Gorse Hill, 17th February 2019

From Aughton Park station we headed westwards up Long Lane, occasionally stopping to look at interesting things in gardens – a tiny bird’s nest up a bare tree, a diorama with model woodland birds and animals in the driveway of the Hillcroft Care Home, yellow Witch Hazel in bloom amongst the leaves of a pale evergreen shrub, a clump of very dark Hellebore and this lovely early pink Camellia.

We were half an hour early at the main entrance, so we walked around the paths by the orchard. There were bat boxes high in the trees, what looked like a Pussy Willow just starting to break its buds, two Buzzards and a Kestrel overhead and a Siskin picking the tiny seeds from a Birch cone. There were Hazels all along the hedgerows, shedding pollen from the long yellow catkins as we brushed past.

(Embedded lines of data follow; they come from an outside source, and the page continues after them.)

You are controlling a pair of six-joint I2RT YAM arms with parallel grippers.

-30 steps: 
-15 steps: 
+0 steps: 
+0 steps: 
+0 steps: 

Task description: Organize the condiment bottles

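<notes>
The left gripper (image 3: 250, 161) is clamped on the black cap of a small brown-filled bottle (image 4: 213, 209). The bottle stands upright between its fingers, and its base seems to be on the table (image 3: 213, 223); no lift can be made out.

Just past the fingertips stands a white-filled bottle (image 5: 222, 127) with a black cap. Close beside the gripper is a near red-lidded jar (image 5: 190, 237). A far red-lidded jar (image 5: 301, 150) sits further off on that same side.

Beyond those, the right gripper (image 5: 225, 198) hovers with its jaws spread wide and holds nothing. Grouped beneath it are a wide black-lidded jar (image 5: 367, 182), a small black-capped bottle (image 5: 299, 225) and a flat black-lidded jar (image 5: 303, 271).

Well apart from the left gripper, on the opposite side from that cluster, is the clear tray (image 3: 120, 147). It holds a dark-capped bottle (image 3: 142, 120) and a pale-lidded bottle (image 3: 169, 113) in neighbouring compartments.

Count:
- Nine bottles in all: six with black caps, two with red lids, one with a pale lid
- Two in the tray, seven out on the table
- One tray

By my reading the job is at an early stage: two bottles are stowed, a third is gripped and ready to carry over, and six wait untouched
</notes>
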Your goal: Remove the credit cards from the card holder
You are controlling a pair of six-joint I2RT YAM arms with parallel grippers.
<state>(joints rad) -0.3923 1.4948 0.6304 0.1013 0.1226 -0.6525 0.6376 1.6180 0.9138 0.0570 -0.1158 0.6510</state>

Gorse Hill is a nature reserve managed by the Northwest Ecological Trust and in 2010 it won one of the Queen’s Awards for Voluntary Service. In recent years they have made a feature of their Snowdrops, and today was their Snowdrop Festival. Although the woodlands weren’t exactly carpeted with them, there were certainly plenty of clumps along the edges of the paths in Cabin Woods.

We sat in the sunshine on the picnic benches by Seldom’s Pond and watched the little birds coming to the seed and nut feeders. The usual Blue Tits, Great Tits and Coal Tits, but also a Dunnock on the ground, a party of pink and black Long-tailed Tits and three or four Tree Sparrows, which are quite scarce locally.

Long-tailed Tit
Tree Sparrow

Signs told us that Snowdrops were also sometimes called “the snow piercer” and the first part of the scientific name Galanthus nivalis comes from the Greek words for “milk” and “flower”, while the second is Latin for “of the snows”.

There were also Primroses coming into flower and Hawthorn leaves breaking out in a few sheltered spots, our first of the year.

Many trees there have hanging name labels, and one unassuming shrub bore a sign saying it was a Wayfaring Tree Viburnum lantana. Hooray! We have never seen one, and it might be the only one on Merseyside. It was in our I-Spy book two years ago but we couldn’t tick it. The Wirral Wildlife Trust ranger told us that there were none in Cheshire, and that they only grew on the chalk in south-east England. There is nothing particular to see on this uncommon tree now, just bare brown twigs, but it will have white flowers and red berries (and it supports a number of moths) so we will have to come back for it later in the year. Then we sat in the sun on the edge of Five Acre field, looking at the view towards Southport, and hoping that one of the resident Yellowhammers would turn up. None did. Then we walked around by the northern edge back to Long Lane. The Starlings on Aughton church tower were screaking at a passing Buzzard.

Public transport details: Train at 10.17 towards Ormskirk, alighting Aughton Park at 10.45. We missed the 2.40 back to Liverpool, so got the 2.45 one stop outwards to the terminus at Ormskirk, then sat on the same train as it made the return journey at 3.07, arriving Liverpool Central 3.38.